Mott, what has Keynesian economics done for us here? What has QE done for us? What about the actual issues the professor addresses? Why aren't banks lending? How much longer does the Fed need to stick with monetary stimulus and how bad will we feel the affects when it's done? (it's highly highly optimistic to think the Fed can print money like it has and there will be no ill effects when it stops)

Wild ass guess, you don't own a lot of stock!
 
Failed? Because you say so? Very compelling arguments from the Liberal left as usual.


We've waited over 30 years for trickle down to work, so where are all the jobs it was supposed to create? Oh yea, first they went to Mexico then your conservative leaders made insane trade deals with your Communists Chinese allies. All at the cost of American jobs, society and economy. The only thing it (trickle down) did create was a world wide depression in 2008 that I believe is the purpose of your 'free trade' and 'trickle down' bullshit.

Thom Hartmann, one of the great thinkers of our time, too bad your conditioning won't let you understand him.

Where are all the jobs your ideology was supposed to create? 30 yrs is enough time to implement and see the results of trickle down. Bottom line, it's a failed ideology that needs to be treated like a cancer on the U.S.
 
Reganomics" is nothing more than the fulfillment of capitalism, which is infinite greed elevated to maximum virtue -- the methodical rejection of every humanitarian precept our species has ever set forth. "Reagonomics" is therefore capitalism that has captured all the powers of the state and thereby imposed "capitalist governance": absolute power and unlimited profit for the Ruling Class, total subjugation for all the rest of us. "Capitalist governance" is precisely what Marx and Engels foresaw when they correctly predicted capitalism would inevitably morph into what they labeled "imperialism." Another name for "Reagonomics" aka "capitalist governance" aka "imperialism" is "fascism."
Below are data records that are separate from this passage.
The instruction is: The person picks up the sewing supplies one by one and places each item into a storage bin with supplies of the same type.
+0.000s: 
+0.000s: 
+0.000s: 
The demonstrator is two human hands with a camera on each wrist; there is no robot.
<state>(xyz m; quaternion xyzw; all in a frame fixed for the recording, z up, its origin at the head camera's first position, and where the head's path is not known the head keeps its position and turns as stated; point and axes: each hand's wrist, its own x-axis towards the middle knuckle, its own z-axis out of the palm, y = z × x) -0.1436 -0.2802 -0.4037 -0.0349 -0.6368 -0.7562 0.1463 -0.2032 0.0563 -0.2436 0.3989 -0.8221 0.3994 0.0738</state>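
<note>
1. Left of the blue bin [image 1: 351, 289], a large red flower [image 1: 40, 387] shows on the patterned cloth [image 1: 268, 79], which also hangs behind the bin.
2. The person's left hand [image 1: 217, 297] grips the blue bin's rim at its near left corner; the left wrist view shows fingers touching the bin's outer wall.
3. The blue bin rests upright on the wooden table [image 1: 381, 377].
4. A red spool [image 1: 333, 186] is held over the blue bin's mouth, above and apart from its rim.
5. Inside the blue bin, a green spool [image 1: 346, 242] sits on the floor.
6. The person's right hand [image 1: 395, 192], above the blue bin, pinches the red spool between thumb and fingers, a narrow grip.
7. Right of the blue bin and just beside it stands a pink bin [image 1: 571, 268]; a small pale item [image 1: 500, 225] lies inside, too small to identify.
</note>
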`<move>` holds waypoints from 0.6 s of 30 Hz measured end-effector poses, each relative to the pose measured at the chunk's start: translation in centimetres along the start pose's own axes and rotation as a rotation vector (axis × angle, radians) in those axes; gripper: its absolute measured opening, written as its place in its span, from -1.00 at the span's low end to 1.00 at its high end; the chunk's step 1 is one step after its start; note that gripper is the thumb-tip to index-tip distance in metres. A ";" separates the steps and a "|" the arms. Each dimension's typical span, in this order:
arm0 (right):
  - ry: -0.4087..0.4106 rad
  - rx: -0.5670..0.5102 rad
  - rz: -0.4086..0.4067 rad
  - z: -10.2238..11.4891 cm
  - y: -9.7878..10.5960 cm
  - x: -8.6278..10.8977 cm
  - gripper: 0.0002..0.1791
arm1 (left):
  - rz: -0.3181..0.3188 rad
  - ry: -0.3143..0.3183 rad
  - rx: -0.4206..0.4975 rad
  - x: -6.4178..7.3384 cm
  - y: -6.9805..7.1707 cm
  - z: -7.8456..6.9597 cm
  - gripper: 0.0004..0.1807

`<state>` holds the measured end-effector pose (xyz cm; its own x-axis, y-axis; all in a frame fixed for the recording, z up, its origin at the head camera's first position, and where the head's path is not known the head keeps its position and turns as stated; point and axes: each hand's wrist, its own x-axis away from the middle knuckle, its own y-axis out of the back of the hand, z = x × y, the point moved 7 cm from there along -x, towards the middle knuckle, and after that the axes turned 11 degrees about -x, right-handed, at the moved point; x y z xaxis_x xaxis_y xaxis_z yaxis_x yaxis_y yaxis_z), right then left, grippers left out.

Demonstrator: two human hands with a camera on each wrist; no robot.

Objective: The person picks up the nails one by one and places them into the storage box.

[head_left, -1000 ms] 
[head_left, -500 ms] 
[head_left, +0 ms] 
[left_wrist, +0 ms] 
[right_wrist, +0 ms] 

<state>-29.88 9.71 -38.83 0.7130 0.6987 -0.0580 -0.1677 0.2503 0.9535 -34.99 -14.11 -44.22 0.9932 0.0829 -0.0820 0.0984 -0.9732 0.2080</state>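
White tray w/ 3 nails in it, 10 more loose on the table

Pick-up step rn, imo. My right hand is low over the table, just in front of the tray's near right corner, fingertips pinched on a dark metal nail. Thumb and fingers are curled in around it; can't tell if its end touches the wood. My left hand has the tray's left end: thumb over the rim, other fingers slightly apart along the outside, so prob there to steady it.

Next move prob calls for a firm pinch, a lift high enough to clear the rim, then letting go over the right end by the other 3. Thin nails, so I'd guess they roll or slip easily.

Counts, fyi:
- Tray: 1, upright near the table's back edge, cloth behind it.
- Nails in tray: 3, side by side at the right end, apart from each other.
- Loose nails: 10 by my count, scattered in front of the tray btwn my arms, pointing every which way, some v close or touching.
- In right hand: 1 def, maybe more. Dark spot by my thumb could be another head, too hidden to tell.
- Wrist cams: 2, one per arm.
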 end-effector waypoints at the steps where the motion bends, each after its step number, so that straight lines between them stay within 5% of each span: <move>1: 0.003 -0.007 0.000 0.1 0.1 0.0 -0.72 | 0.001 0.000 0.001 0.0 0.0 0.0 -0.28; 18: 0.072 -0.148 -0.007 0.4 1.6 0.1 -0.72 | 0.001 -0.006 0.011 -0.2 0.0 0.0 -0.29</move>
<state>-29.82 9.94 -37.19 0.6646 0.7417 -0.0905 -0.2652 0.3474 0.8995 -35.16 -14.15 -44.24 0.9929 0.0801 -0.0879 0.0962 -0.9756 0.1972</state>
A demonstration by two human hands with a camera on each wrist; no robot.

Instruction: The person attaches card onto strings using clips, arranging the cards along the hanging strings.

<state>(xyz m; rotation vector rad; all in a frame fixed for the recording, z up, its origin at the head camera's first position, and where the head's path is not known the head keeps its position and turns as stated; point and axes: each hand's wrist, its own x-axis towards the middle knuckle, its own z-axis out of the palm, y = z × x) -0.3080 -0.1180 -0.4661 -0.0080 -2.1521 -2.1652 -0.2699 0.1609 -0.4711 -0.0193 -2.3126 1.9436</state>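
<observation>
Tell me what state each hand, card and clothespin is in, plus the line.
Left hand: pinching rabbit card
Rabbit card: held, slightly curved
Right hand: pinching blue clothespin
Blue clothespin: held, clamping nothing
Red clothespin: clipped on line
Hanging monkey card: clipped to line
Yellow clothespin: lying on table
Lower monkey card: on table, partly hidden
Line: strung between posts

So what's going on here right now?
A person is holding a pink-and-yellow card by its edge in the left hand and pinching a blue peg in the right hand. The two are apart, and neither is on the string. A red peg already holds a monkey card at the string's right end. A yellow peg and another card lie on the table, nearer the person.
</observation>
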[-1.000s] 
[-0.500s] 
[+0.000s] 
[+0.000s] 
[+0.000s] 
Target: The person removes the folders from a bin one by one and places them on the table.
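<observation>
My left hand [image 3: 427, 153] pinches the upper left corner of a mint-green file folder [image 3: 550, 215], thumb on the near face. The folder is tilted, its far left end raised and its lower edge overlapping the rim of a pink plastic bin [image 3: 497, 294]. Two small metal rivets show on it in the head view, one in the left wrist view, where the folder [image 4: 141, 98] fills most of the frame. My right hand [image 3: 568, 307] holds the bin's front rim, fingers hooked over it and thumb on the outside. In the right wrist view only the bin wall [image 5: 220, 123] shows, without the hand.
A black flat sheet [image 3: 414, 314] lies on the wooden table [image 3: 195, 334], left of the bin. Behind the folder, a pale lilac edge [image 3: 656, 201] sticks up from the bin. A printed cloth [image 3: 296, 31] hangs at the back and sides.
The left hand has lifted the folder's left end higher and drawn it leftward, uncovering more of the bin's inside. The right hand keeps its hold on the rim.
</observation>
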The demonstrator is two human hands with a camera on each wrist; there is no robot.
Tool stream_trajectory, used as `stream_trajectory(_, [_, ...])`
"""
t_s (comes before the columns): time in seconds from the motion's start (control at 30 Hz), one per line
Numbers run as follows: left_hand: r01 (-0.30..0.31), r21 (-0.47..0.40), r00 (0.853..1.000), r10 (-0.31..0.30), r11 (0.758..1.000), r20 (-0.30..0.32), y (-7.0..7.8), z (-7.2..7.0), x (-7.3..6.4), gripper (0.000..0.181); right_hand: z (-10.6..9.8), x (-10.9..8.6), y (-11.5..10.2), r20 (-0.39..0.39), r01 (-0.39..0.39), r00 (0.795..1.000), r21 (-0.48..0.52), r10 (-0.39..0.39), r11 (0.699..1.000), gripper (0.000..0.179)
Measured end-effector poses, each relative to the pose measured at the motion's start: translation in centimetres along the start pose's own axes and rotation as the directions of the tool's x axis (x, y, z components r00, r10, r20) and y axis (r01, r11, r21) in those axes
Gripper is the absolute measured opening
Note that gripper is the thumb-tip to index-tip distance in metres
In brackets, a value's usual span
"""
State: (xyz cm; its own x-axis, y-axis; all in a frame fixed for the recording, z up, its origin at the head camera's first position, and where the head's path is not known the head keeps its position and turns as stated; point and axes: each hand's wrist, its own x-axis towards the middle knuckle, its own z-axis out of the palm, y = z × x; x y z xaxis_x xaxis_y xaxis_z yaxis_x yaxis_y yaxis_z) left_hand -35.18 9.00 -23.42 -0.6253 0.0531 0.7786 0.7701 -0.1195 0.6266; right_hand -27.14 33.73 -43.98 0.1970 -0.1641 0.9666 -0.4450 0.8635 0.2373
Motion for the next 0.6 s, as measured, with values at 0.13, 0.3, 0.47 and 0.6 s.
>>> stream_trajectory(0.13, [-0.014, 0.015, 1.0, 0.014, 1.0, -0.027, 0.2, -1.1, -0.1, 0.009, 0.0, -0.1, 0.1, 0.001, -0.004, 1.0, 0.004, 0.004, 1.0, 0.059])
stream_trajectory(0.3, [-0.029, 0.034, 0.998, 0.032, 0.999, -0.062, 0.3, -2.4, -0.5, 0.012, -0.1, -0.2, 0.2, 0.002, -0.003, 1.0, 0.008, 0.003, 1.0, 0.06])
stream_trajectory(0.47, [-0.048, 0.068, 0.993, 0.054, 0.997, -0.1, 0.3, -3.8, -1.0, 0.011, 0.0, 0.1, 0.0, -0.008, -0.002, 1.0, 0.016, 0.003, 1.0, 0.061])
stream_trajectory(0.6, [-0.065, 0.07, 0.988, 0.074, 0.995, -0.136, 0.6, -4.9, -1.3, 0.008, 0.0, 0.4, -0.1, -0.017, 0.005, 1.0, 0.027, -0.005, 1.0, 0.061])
- See more at: http://www.thomhartmann.com/blog/2014/03/cancer-stage-reaganomics#sthash.qlxzOSbC.dpuf

Imperialism and aristocracy preceded capitalism by a span of the entirety of human history up until 1776. They also preceded every other contemporary economic theory in the same manner.
 
We've waited over 30 years for trickle down to work, so where are all the jobs it was supposed to create? Oh yea, first they went to Mexico then your conservative leaders made insane trade deals with your Communists Chinese allies. All at the cost of American jobs, society and economy. The only thing it (trickle down) did create was a world wide depression in 2008 that I believe is the purpose of your 'free trade' and 'trickle down' bullshit.

Thom Hartmann, one of the great thinkers of our time, too bad your conditioning won't let you understand him.

Where are all the jobs your ideology was supposed to create? 30 yrs is enough time to implement and see the results of trickle down. Bottom line, it's a failed ideology that needs to be treated like a cancer on the U.S.

Where were the jobs and the economy on 1/20/1981 when Reagan first entered office - lost to Keynesianism, I presume?
 
Reganomics" is nothing more than the fulfillment of capitalism, which is infinite greed elevated to maximum virtue -- the methodical rejection of every humanitarian precept our species has ever set forth. "Reagonomics" is therefore capitalism that has captured all the powers of the state and thereby imposed "capitalist governance": absolute power and unlimited profit for the Ruling Class, total subjugation for all the rest of us. "Capitalist governance" is precisely what Marx and Engels foresaw when they correctly predicted capitalism would inevitably morph into what they labeled "imperialism." Another name for "Reagonomics" aka "capitalist governance" aka "imperialism" is "fascism."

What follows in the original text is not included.